■ Dataset entries ■
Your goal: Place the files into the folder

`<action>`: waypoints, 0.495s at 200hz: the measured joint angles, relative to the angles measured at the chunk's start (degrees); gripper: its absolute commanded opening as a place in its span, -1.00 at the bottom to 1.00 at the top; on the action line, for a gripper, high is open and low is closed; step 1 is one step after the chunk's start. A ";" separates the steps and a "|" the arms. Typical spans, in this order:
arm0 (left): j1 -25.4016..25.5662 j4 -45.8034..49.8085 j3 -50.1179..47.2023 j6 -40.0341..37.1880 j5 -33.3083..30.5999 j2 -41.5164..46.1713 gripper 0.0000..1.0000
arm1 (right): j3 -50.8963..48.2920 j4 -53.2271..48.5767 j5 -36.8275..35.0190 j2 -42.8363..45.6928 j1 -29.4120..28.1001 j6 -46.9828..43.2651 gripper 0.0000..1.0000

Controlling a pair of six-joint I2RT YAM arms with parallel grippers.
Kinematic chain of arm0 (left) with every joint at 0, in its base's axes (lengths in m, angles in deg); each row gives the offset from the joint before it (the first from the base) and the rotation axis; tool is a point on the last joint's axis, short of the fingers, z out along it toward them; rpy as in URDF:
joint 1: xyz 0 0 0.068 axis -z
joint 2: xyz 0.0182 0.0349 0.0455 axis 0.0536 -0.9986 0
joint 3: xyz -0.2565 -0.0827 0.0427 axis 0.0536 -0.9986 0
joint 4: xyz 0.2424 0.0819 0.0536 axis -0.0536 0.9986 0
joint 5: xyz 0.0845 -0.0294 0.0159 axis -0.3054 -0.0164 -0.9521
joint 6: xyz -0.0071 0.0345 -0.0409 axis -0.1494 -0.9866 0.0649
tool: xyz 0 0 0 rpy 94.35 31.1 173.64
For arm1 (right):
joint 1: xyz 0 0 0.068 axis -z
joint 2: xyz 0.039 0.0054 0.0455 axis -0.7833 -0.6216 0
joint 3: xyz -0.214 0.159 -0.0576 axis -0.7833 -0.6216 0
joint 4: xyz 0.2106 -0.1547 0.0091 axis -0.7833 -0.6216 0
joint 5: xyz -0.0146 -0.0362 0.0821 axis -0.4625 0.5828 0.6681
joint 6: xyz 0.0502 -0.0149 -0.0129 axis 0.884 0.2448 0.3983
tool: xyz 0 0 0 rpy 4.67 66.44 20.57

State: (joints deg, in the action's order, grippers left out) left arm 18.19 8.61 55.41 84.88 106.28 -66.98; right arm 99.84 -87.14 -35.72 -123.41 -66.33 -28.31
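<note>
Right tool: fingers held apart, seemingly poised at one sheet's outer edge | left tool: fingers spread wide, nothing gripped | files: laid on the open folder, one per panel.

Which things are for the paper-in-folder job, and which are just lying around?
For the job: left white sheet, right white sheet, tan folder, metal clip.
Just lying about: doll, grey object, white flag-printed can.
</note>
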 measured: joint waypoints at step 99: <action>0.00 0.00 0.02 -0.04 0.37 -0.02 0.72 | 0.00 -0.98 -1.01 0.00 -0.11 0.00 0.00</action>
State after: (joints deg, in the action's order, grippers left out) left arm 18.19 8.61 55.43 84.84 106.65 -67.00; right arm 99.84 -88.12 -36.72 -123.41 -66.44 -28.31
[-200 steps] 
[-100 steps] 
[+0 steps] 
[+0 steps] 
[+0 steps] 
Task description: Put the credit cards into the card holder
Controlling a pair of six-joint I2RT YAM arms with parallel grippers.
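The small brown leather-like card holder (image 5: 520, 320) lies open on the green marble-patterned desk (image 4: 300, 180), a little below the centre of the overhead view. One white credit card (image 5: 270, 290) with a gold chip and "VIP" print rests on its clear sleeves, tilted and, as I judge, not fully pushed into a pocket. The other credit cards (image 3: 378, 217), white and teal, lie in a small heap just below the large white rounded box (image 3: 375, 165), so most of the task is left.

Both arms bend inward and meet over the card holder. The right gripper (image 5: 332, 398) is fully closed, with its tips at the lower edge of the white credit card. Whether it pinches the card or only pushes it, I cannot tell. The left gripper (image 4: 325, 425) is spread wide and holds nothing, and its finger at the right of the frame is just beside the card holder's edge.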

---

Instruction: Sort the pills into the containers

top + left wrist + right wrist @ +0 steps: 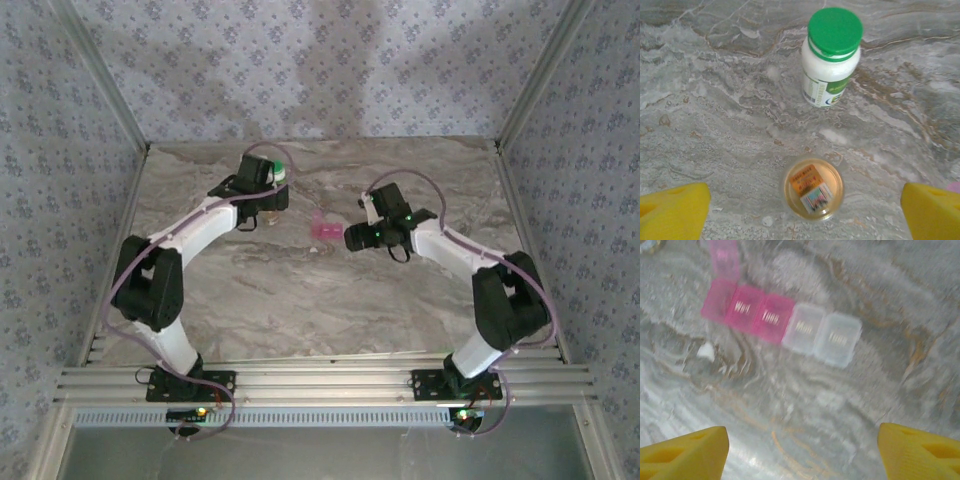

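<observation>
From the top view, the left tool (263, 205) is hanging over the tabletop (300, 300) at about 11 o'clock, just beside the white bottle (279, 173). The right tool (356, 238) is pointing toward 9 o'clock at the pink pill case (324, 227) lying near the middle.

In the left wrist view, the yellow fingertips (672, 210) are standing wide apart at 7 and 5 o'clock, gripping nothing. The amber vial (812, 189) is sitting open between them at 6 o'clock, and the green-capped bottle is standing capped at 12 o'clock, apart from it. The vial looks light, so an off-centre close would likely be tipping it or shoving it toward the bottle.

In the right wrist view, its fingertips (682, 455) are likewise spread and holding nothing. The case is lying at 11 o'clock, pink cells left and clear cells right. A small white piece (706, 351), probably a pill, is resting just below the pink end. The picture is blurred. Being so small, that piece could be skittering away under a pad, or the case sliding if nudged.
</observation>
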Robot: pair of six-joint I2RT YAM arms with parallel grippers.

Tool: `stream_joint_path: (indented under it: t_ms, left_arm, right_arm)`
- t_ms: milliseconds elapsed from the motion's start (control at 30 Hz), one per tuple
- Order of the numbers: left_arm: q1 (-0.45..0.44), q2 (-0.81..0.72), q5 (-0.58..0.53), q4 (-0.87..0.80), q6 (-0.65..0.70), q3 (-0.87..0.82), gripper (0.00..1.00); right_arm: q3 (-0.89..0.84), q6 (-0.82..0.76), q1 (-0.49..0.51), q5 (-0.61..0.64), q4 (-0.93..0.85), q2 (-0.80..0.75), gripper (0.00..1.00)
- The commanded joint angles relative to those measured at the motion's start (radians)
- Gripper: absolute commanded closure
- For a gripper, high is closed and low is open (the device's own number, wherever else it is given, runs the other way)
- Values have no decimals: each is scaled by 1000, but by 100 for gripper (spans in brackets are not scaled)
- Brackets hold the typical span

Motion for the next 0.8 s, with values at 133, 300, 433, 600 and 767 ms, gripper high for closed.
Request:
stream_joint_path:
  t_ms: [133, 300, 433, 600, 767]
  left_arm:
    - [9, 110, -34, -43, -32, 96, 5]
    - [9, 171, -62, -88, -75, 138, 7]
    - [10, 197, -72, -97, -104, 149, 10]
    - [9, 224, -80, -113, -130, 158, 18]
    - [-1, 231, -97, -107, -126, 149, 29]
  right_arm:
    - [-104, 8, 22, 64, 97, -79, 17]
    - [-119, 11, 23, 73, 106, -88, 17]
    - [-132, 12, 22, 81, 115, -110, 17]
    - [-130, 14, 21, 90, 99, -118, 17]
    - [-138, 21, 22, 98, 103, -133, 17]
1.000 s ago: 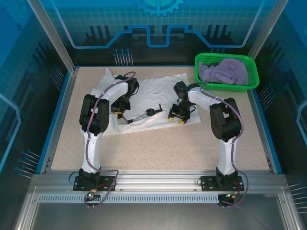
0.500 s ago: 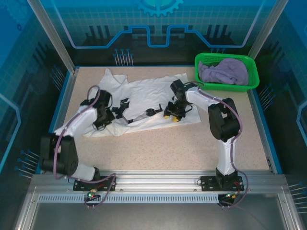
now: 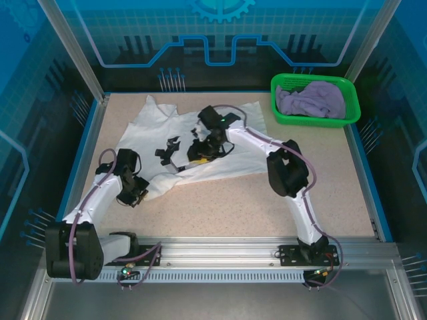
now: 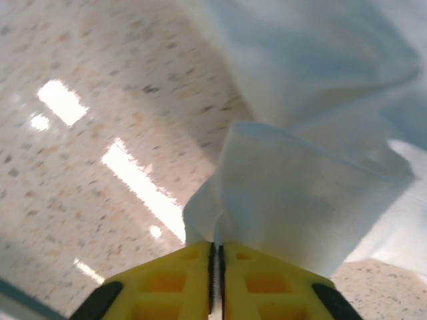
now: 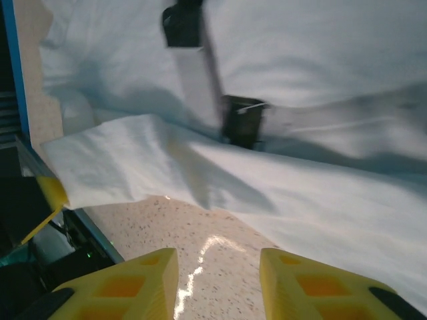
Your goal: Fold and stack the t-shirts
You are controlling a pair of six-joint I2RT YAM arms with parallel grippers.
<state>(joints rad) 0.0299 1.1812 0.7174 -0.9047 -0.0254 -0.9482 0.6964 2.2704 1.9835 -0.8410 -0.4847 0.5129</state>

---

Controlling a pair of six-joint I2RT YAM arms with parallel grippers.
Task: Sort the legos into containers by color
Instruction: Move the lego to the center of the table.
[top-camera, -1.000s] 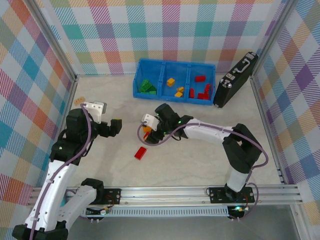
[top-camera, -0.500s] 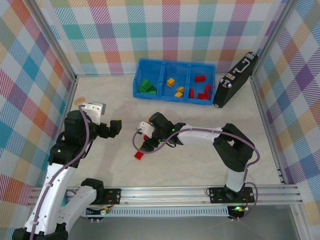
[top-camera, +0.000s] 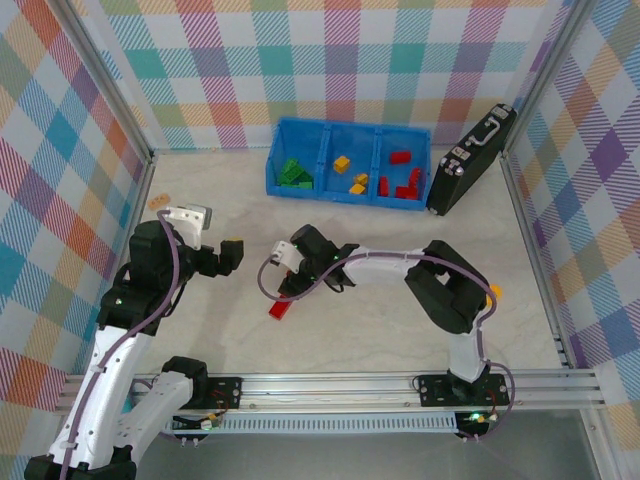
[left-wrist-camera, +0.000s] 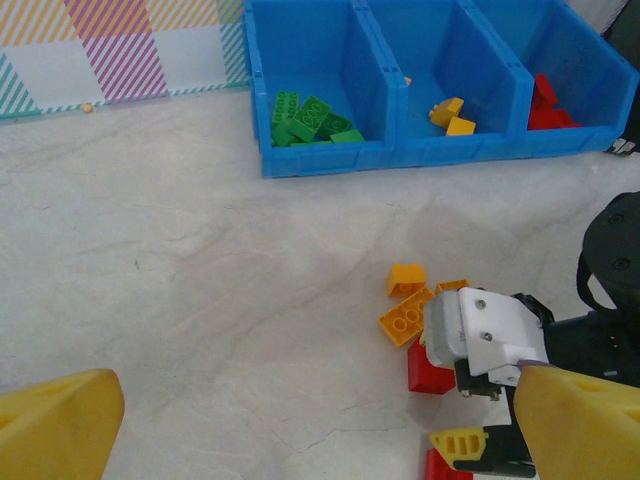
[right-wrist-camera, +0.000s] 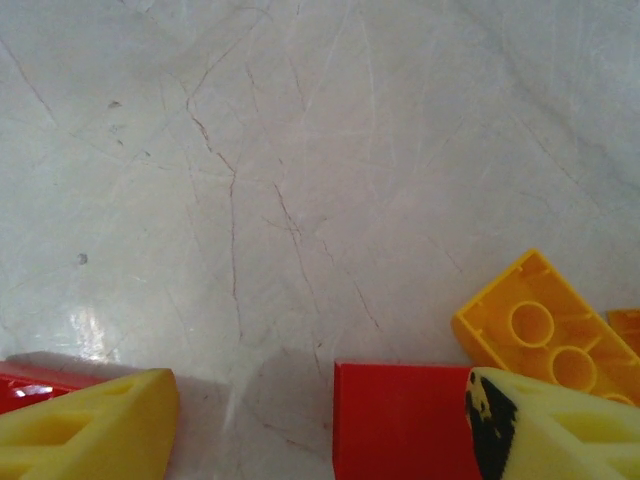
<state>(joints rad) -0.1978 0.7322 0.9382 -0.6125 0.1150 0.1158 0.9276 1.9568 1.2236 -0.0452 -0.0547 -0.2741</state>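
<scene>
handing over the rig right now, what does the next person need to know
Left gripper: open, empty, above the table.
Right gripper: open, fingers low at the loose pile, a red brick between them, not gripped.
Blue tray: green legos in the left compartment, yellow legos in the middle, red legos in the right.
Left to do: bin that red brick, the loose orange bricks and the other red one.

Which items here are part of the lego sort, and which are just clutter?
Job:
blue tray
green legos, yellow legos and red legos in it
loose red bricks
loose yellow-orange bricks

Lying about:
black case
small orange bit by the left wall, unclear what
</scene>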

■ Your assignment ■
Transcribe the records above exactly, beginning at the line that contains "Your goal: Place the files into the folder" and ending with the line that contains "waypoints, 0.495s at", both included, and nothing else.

■ Answer for this exercise ■
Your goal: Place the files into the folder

`<action>`: waypoints, 0.495s at 200hz: the measured joint angles, relative to the angles measured at the chunk's start (degrees); gripper: its absolute commanded opening as a place in its span, -1.00 at the bottom to 1.00 at the top; on the action line, for a gripper, high is open and low is closed; step 1 is one step after the chunk's start. A ";" separates the steps and a "|" the arms. Typical spans, in this order:

This output contains the complete answer.